Problem requirements:
From the listing below, copy only the lines running from the line that contains "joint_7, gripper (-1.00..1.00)" to the line that contains "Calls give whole", both included.

━━━━━━

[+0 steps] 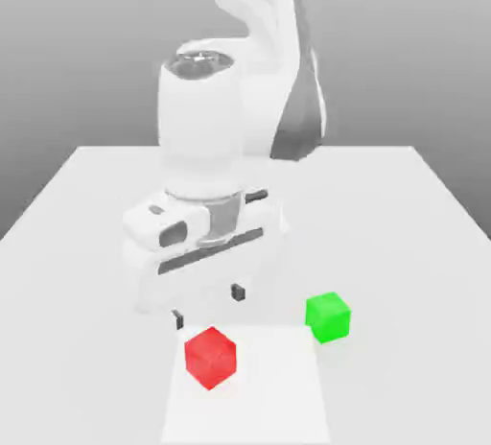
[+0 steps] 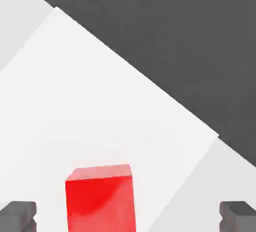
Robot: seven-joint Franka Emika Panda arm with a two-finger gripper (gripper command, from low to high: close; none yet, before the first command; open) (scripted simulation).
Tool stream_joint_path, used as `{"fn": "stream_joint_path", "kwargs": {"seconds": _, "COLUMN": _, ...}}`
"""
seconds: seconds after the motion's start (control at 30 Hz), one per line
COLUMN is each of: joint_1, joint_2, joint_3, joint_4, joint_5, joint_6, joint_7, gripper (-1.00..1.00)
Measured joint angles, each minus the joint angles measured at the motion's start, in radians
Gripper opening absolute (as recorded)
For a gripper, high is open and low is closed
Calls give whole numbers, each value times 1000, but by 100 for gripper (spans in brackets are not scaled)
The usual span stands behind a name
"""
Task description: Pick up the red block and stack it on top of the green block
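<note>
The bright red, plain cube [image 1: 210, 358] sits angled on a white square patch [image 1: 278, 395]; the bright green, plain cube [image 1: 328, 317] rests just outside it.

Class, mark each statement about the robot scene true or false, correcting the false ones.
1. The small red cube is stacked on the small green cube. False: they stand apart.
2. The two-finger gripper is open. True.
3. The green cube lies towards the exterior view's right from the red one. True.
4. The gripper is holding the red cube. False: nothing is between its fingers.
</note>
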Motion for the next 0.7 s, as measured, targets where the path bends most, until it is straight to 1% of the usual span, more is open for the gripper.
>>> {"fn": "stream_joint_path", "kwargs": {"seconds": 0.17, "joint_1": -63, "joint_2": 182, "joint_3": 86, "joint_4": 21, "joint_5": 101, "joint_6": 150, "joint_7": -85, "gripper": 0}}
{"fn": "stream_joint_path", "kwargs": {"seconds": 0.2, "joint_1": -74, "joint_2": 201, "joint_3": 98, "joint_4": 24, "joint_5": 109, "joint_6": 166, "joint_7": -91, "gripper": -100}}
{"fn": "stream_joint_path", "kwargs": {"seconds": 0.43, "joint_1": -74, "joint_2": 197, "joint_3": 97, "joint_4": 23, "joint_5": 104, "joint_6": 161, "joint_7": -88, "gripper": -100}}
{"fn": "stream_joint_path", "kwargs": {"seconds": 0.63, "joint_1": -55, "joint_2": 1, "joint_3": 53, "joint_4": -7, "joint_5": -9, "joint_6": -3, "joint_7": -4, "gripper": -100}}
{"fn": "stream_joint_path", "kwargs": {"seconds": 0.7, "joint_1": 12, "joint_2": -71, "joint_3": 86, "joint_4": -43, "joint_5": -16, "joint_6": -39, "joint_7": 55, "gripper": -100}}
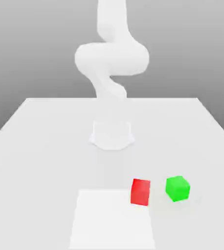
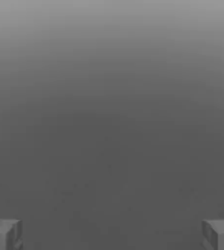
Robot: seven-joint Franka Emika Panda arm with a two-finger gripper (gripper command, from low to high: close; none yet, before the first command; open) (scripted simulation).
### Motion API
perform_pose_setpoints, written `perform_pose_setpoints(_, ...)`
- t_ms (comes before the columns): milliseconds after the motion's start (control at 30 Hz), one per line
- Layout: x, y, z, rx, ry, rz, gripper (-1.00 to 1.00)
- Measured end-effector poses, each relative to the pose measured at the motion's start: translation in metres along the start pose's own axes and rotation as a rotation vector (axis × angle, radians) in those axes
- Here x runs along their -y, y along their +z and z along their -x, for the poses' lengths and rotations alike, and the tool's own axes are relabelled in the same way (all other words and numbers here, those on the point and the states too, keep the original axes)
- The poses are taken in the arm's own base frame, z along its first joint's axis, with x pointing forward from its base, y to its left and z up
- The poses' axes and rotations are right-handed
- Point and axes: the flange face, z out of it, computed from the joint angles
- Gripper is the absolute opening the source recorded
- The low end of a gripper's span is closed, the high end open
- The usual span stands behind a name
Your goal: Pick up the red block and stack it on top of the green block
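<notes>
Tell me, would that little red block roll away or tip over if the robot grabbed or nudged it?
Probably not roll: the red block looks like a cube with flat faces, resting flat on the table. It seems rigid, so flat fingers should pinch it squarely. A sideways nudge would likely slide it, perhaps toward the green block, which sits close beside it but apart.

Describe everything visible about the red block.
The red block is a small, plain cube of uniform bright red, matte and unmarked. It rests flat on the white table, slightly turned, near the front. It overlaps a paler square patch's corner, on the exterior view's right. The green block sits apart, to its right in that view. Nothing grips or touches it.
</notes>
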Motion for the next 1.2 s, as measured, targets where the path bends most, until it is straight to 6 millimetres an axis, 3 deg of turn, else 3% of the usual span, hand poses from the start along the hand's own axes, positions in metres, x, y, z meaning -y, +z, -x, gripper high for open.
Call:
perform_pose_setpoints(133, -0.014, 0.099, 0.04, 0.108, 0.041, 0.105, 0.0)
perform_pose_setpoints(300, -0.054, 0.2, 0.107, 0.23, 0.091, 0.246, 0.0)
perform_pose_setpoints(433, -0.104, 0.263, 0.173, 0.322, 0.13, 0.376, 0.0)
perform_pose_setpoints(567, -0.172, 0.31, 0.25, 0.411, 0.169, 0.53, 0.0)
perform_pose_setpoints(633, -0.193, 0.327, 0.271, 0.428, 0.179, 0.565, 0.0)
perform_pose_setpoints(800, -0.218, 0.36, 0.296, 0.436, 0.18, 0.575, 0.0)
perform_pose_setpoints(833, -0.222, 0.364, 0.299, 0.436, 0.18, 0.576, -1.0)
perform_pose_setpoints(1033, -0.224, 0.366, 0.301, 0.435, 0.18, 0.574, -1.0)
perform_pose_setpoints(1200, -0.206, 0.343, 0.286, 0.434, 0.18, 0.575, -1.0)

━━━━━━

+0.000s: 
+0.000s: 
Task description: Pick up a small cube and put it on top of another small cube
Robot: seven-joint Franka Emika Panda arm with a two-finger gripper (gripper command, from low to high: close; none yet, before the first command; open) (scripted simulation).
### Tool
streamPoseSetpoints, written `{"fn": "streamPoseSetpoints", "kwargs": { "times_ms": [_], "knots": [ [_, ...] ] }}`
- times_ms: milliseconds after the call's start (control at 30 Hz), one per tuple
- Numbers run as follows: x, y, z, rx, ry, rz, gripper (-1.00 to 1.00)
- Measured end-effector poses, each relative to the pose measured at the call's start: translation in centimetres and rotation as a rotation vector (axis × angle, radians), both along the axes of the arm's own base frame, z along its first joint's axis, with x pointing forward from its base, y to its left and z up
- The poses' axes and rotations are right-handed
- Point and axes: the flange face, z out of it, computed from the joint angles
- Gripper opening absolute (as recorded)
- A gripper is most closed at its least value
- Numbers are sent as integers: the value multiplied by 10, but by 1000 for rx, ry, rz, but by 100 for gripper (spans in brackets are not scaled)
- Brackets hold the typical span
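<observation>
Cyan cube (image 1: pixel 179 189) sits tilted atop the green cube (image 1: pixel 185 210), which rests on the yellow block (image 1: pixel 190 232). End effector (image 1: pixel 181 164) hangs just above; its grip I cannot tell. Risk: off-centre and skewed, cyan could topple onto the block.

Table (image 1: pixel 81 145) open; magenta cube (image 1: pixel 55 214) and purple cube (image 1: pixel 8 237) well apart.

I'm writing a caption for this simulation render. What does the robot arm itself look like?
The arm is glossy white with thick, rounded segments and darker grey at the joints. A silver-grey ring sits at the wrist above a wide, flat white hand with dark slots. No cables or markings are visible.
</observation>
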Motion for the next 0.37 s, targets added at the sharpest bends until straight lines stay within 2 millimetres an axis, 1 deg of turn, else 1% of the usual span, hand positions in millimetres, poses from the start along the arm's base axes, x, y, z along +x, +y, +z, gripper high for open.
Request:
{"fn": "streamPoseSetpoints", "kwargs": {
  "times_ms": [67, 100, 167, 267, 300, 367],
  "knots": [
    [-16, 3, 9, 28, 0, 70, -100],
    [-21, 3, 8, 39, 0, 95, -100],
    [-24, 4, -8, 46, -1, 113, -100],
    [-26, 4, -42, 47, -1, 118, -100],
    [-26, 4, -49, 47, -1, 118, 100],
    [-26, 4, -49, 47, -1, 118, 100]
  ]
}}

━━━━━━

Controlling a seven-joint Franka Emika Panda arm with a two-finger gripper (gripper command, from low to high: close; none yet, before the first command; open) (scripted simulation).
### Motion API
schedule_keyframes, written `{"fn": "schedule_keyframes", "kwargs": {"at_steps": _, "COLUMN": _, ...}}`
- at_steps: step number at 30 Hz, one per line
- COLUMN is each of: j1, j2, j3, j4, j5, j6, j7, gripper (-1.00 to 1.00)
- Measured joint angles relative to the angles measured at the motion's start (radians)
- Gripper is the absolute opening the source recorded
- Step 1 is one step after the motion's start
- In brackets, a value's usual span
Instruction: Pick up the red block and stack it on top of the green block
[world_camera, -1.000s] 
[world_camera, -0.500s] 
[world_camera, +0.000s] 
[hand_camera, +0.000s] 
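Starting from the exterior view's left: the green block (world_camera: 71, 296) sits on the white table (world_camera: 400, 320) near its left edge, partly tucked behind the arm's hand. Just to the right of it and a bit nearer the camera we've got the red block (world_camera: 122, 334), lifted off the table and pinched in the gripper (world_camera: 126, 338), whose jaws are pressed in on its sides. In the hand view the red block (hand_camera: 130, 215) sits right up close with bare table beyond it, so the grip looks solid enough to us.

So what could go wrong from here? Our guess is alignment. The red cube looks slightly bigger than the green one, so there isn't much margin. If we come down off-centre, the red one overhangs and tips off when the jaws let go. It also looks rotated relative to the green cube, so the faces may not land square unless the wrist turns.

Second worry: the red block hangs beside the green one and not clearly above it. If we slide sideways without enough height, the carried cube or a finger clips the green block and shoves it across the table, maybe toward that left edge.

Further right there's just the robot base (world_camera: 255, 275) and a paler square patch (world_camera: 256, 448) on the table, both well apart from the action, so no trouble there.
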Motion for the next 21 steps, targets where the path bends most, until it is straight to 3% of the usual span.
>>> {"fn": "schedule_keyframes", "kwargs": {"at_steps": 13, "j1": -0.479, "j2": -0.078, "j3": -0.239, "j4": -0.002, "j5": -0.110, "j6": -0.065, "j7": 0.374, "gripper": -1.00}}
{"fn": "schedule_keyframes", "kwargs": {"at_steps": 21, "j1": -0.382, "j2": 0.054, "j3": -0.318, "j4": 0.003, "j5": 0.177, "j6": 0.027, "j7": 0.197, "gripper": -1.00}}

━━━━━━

Expected output:
COLUMN is each of: joint_1, joint_2, joint_3, joint_4, joint_5, joint_6, joint_7, gripper (-1.00..1.00)
Measured joint angles, each minus the joint angles measured at the motion's start, in radians
Gripper opening absolute (as recorded)
For a gripper, high is open and low is closed
Calls give whole numbers, each value times 1000, but by 100 for gripper (spans in brackets are not scaled)

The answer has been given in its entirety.